1. A heat exchange device for cooling a fluid, comprising:

housing means having air duct means therethrough;

heat exchange means in said air duct means;

air circulation means in said air duct means downstream of said heat exchange means for drawing a stream of air through said air duct means past said heat exchange means;

plenum means downstream of said air circulation means and including an exhaust port through which the air is exhausted to atmosphere;

a return port in said plenum means for returning at least some air back to said duct means at a point upstream of said heat exchange means;

air recirculation means operatively associated with said plenum means, said exhaust port and said return port and movable between positions closing either of said ports for selectively recirculating all, some or none of the air stream in said plenum means back through said return port; and

damper means disposed in said return port for selectively opening and closing said return port in response to the position of said air recirculating means and the operative condition of said air circulating whereby said air recirculation means can close said plenum means and said damper means can close said return port to prevent back draft through the device when said air circulation means is inoperative.

2. The heat exchange device of claim 1 wherein said air recirculation means is in the form of an air foil.

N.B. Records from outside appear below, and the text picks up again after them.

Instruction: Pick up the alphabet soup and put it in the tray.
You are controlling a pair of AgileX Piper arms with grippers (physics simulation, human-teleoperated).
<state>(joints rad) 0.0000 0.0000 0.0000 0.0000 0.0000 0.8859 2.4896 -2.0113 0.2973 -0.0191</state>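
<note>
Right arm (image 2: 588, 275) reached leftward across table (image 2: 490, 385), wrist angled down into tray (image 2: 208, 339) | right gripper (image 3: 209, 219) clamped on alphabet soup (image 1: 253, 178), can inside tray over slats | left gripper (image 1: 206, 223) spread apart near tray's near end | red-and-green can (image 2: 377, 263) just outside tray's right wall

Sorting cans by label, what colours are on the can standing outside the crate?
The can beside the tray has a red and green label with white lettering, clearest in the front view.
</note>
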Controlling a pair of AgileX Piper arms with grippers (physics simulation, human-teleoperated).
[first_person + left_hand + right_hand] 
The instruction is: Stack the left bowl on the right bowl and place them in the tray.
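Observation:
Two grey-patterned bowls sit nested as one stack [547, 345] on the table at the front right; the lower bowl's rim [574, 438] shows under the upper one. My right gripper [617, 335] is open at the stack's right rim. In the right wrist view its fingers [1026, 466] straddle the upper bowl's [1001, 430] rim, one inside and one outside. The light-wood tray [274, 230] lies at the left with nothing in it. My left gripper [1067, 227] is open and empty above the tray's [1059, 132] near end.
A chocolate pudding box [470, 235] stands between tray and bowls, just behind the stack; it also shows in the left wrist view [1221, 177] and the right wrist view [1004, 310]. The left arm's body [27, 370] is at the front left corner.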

3. In a condenser for vapors containing non-condensible gases, means defining a condenser chamber, and means for discharging air from said condenser chamber, said discharging means comprising:

means for forcing air upwardly through an exhaust stack including an exhaust port;

a return port in said exhaust stack for returning at least some air from the exhaust stack back to said condenser chamber;

air recirculation means operatively associated with said exhaust stack, said exhaust port and said return port and movable between positions closing either of said ports for selectively recirculating all, some or none of the air stream in said exhaust stack back through said return port; and

damper means disposed in said return port for selectively opening and closing said return port in response to the position of said air recirculating means and the operative condition of said air forcing means, whereby said air recirculation means can close said exhaust stack and said damper means can close said return port to prevent back draft through the condenser when said air forcing means is inoperative.